Expats don’t live in the city. They choose compounds close to international schools to replicate the easy lifestyle in Moscow. While it’s understandable from kids education standpoint, it comes at a big cost of isolation. Living in these bubbles of comfort and protection cause the expat to lose touch with the lifestyle of a regular employee or a customer simply because the chance for observation is eliminated. I find it ironic that many Russian retail companies tend to hire expats at high level yet, these expats have almost no clue about the local customer behavior going on in the typical neighborhood. They observe the business through ‘’store checks’’ in the day light yet, it’s more powerful to see what’s going on when you live in the neighborhood. As a result, expats miss the real insights and rely much more on their market research to get the insights through indirect filters and bias instead of being immersed in it.

They are not incentivized for the long-term success. Most expats come to Russia for few years to clean the mess after their predecessor. Yet, Russia is a huge country with a stable GDP growth. While it might look easy to change the strategy on paper, it’s not easy to execute it because of the vast challenges of the country such as big geography, difficult supply chain and time difference. At the end of the day, execution is the only strategy that the customers see. By the time the new expat fully understands the business and the people after making his/her own mistakes, it’s already too late because they come to the end of their assignments to be replaced by the new one.

They don’t speak the language. I have seen many expats coming with great energy and jumping on everything including language courses. ‘’I will speak Russian and blend in’’ they say, but once the romantic period of coming to a new place goes away and the reality sets in, they are faced with long business hours, slow speed of business, isolation of the head of office from Russian business reality in the street and draining challenge of long winter with short day light which starts to take a toll on their energy. They quit the Russian classes at the first sign because beyond ‘’Zdrastvuyte (Hello) and Schet Pajalusta (Cheque please)’’, the language proves difficult. It’s close to impossible to read and write at short time without intense homework which is a challenge for an expat with a family waiting at home. As a result, they create one more artificial barrier between themselves and the real world of Russians.

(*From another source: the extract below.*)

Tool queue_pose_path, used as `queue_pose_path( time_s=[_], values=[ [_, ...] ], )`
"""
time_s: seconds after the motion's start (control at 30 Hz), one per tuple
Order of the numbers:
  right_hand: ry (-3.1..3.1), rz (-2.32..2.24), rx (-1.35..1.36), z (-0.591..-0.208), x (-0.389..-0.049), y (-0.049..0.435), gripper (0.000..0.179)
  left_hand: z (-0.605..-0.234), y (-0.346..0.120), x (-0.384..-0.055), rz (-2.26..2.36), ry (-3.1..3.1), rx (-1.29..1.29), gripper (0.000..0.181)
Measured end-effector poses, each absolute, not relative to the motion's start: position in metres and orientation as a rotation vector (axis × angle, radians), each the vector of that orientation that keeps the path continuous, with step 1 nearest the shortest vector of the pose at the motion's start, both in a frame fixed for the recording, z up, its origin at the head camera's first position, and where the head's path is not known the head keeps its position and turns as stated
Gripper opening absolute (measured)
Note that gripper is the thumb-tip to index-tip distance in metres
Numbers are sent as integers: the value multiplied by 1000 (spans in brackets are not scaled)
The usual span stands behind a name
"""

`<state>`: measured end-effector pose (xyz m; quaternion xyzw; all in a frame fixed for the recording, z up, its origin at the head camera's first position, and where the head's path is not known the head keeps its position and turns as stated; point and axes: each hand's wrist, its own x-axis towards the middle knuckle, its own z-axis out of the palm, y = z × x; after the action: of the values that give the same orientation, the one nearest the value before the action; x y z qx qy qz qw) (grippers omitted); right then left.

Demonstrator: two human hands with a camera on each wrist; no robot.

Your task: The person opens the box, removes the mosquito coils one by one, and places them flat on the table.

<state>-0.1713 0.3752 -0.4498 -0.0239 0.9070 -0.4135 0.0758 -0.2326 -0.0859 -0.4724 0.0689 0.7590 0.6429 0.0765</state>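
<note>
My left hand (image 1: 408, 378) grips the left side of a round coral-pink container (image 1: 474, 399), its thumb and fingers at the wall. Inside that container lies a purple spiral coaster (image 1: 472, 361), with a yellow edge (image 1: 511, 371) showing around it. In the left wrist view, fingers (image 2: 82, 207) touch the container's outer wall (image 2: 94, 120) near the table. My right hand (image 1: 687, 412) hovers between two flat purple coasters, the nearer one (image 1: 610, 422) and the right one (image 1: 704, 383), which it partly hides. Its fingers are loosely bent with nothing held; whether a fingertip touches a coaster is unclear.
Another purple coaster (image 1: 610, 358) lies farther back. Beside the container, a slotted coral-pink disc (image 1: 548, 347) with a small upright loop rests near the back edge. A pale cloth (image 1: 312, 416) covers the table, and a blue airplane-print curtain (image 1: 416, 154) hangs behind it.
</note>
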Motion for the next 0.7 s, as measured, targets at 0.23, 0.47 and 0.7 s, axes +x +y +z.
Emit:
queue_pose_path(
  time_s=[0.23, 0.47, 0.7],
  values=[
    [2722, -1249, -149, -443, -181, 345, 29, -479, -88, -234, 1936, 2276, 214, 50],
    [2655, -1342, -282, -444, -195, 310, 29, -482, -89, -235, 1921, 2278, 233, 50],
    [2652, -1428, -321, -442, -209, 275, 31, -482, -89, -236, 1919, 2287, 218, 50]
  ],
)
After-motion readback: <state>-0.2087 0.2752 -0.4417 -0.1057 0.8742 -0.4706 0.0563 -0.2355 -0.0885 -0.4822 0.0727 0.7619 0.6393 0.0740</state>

They underestimate Russian people. Having failed the language education, living in isolated compounds and not diving deep into the Russian history and culture, expats eventually start underestimating the Russian people. They seek the western style solution orientism and practical action steps, yet, when they don’t get it, they confuse the lack of these skills with the potential of the people. In fact, expats are the ones who fail with their potential because they fail to see the key to Russian mobilization lies in the creation of trust and intellectual persuasion, which needs to be driven by force across the hierarchies. There is no better force than united Russian teams, however it’s a miracle for expats to create that sort of unity, due to their lack of understanding of the Russian people.

So, what’s the solution? Should we kick out all the expats and leave their jobs to Russians? Of course not. Expats typically come with a lot of external experience and challenge the common ways of thinking. They typically have better organization building skills than local managers and they create more balanced working environments and higher work standards for employees. It is also the responsibility of the HR departments to train expats on deep roots of Russian business culture and help them blend in from the beginning, which is not an easy task. Alternatively, companies can choose second generation expats who have at least one experience in Russia or have roots in the country, typically married with a Russian spouse who mix better with the society. Despite what happened in the past few years, the Russian business is still growing and transforming, therefore, great opportunities are waiting for expats who knows how to take them.